How Common Are Sociopaths, Really?

You find them all the time in books, lurking around. They are charming, they are sexy, they are dangerous. The hot but scary sociopath has become a common story trope. But how common is this person in life? Do you stand any chance of really knowing a sociopath…and has pop media made this way more of a thing than it actually is?




Devil's Snare


In story, the sociopath is often highly attractive, intriguing, alluring and mysterious. They are here to draw in the hero, to weave a sexy spell and ultimately, to be bested by the hero. Outsmarted and outmatched at last.

It was probably quite titillating once upon a time, but now it has become rather shopworn. Some writers combat this by trying to do something new with their sociopath. Often, a twist is employed where no one, even the reader, knows if this person is really a sociopath.

And from a statistics standpoint, probably not.

What About Your Friends?


Everyone has pretty much met someone they suspect of being a sociopath. If you want to get down to it, millions of people are sociopaths, psychopaths or have some other antisocial personality disorder. However, there are billions of people on the planet. Only about 1 to 4 percent of the entire world population can fit into one of these classifications. That's an extremely small amount of people.
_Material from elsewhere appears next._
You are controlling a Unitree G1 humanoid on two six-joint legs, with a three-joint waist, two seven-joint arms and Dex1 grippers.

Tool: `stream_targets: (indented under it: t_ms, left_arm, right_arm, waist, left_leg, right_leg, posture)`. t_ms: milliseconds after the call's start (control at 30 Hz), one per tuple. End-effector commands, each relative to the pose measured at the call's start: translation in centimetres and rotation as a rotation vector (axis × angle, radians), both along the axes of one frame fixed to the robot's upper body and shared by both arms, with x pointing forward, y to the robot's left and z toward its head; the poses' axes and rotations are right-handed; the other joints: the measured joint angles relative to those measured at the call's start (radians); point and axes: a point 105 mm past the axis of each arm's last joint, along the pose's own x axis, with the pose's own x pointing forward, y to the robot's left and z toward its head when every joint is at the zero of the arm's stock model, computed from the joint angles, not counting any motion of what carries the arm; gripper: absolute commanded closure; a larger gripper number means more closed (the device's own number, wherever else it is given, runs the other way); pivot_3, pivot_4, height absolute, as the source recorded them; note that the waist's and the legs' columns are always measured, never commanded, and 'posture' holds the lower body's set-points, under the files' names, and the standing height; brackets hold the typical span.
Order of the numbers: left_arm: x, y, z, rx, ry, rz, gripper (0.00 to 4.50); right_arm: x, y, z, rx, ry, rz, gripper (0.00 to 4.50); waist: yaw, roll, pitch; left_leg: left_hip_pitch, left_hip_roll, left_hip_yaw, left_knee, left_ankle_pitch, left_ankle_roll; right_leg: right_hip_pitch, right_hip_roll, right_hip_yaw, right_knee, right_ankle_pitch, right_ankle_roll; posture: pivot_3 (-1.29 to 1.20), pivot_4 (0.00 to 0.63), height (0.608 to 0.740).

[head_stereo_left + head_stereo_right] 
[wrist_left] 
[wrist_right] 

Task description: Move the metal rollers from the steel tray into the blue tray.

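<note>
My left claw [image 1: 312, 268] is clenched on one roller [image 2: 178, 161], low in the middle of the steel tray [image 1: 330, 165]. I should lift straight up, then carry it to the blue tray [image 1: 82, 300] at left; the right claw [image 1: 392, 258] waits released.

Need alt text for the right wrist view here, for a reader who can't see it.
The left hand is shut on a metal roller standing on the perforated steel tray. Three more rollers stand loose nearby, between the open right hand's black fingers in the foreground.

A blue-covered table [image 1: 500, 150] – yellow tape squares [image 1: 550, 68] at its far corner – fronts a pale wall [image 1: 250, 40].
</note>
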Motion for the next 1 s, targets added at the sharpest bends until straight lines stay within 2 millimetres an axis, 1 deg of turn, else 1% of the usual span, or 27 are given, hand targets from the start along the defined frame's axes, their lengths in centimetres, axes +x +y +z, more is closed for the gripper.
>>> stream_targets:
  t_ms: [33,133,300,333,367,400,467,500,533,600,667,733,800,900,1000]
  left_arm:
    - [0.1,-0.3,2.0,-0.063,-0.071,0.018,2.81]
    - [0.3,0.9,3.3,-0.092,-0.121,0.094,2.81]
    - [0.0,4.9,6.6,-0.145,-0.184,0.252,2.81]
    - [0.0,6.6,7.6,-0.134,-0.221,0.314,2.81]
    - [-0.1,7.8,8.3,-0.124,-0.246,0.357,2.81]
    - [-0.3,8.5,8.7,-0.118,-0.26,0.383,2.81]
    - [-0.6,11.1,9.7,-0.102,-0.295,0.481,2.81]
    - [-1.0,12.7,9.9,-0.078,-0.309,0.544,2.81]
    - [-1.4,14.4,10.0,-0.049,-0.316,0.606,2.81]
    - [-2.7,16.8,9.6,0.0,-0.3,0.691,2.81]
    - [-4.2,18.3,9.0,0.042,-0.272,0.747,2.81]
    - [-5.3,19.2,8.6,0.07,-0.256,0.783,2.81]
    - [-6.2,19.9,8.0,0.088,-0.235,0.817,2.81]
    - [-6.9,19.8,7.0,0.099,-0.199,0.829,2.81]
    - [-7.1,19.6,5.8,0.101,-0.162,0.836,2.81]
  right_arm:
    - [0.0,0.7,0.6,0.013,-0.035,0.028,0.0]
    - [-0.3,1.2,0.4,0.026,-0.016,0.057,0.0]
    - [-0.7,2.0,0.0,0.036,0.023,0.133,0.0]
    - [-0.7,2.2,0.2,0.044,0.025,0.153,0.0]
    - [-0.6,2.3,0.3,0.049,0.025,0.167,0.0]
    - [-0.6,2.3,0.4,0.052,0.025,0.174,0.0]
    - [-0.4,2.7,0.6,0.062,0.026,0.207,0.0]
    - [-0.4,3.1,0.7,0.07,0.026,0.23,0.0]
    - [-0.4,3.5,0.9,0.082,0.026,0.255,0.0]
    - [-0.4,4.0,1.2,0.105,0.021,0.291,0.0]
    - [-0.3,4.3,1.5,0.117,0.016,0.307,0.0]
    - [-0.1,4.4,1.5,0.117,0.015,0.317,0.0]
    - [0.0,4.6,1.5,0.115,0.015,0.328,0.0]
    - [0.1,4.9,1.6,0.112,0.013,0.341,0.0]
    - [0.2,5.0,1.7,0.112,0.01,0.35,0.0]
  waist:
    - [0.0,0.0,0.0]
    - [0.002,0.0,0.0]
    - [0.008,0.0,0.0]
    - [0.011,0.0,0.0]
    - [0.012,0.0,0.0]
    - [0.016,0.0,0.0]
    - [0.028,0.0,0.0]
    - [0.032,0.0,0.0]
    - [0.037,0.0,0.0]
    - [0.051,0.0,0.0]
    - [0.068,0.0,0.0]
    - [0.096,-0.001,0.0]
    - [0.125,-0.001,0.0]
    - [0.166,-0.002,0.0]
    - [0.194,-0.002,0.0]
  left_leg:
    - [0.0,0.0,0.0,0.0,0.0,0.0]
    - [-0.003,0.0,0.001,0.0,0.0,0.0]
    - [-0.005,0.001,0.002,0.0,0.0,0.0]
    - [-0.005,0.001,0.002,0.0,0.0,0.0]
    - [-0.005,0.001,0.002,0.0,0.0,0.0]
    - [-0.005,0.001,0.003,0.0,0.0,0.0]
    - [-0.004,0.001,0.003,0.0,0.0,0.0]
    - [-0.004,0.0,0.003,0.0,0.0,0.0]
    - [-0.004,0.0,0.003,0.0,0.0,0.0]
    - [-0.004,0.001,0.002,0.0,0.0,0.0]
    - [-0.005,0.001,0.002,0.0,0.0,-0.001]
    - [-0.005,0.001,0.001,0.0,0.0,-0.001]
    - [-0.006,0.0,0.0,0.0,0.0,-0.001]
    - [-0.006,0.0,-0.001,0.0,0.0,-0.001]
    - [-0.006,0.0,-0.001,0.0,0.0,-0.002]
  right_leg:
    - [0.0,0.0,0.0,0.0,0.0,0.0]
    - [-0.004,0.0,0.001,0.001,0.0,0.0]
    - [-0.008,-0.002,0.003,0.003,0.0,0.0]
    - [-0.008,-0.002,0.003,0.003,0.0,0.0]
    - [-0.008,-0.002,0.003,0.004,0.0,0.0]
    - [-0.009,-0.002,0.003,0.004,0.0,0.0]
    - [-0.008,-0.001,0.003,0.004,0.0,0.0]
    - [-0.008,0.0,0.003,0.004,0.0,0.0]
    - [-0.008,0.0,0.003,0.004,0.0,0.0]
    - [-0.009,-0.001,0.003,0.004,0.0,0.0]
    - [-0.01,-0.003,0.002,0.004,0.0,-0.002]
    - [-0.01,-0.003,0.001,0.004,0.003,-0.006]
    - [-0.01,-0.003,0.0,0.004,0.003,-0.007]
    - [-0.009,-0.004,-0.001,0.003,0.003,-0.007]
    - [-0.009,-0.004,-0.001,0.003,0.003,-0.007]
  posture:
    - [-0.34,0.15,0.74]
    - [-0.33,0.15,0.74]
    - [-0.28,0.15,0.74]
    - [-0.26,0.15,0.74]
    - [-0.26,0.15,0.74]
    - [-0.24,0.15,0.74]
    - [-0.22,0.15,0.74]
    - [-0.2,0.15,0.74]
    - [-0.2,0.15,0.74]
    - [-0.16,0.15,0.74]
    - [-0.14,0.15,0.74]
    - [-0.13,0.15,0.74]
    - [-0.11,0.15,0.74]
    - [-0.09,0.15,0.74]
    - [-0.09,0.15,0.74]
At best, you will encounter a sociopath, psychopath or someone with an antisocial personality disorder at a ratio of 1:100, being very generous about it. Lots of people do not actually know, really know, 100 different people well. The chances of actually meeting and knowing a sociopath are very small…certainly, a lot smaller than all the stories out there that heavily feature such personality types would have you believe.

Fixing the Trope


People with personality types like sociopaths and psychopaths definitely make for compelling storytelling. But they don’t make for very realistic storytelling. Most readers, the vast majority of them in fact, never have and never will encounter one of these personality types.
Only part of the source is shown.